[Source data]
Start of Block
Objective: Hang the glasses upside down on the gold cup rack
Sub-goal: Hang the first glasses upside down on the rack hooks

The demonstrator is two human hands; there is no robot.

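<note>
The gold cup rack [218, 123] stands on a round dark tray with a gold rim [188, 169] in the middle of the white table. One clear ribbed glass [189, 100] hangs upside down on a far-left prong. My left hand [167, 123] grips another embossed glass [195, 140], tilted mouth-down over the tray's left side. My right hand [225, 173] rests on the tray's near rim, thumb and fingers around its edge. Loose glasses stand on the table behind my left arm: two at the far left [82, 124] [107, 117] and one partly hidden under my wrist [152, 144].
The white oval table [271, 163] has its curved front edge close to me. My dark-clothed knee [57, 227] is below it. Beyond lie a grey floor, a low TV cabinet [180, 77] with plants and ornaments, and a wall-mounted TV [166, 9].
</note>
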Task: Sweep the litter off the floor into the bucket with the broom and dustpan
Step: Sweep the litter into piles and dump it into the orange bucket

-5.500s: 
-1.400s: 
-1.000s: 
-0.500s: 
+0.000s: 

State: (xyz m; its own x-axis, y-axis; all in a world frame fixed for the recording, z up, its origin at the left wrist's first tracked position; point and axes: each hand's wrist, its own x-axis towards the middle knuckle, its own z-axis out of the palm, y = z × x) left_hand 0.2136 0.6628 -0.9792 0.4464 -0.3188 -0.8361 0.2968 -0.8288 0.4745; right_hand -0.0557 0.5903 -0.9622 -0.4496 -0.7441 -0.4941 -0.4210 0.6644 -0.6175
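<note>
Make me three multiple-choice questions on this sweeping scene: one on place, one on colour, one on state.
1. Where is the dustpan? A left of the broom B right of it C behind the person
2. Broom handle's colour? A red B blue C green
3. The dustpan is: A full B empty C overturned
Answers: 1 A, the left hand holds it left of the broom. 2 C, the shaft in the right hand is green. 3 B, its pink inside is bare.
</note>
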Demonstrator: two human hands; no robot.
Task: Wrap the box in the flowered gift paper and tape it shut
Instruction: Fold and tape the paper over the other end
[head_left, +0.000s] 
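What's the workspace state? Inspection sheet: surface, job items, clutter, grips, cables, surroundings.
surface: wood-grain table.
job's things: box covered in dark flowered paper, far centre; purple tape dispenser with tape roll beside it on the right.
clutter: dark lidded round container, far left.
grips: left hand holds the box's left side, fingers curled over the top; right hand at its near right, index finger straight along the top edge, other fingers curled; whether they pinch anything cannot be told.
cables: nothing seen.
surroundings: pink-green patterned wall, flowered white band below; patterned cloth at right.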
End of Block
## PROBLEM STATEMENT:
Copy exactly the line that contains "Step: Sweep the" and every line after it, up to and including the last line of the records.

## YOUR RESPONSE:
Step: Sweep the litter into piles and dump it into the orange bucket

-5.500s: 
-1.400s: 
-1.000s: 
-0.500s: 
+0.000s: 

State: (xyz m; its own x-axis, y-axis; all in a world frame fixed for the recording, z up, its origin at the left wrist's first tracked position; point and axes: each hand's wrist, its own x-axis towards the middle knuckle, its own z-axis out of the palm, y = z × x) left_hand 0.2136 0.6628 -0.9792 0.4464 -0.3188 -0.8361 0.2968 -0.8288 0.4745; right_hand -0.0557 0.5903 -0.9622 -0.4496 -0.7441 -0.4941 -0.4210 0.6644 -0.6175
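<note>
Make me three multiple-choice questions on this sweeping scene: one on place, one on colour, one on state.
1. Where is the dustpan? A left of the broom B right of it C behind the person
2. Broom handle's colour? A red B blue C green
3. The dustpan is: A full B empty C overturned
Answers: 1 A, the left hand holds it left of the broom. 2 C, the shaft in the right hand is green. 3 B, its pink inside is bare.
</note>
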Demonstrator: two human hands; no robot.
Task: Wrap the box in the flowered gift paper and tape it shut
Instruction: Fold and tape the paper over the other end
[head_left, +0.000s] 
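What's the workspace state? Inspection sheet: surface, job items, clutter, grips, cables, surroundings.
surface: wood-grain table.
job's things: box covered in dark flowered paper, far centre; purple tape dispenser with tape roll beside it on the right.
clutter: dark lidded round container, far left.
grips: left hand holds the box's left side, fingers curled over the top; right hand at its near right, index finger straight along the top edge, other fingers curled; whether they pinch anything cannot be told.
cables: nothing seen.
surroundings: pink-green patterned wall, flowered white band below; patterned cloth at right.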

Work on this exercise is complete.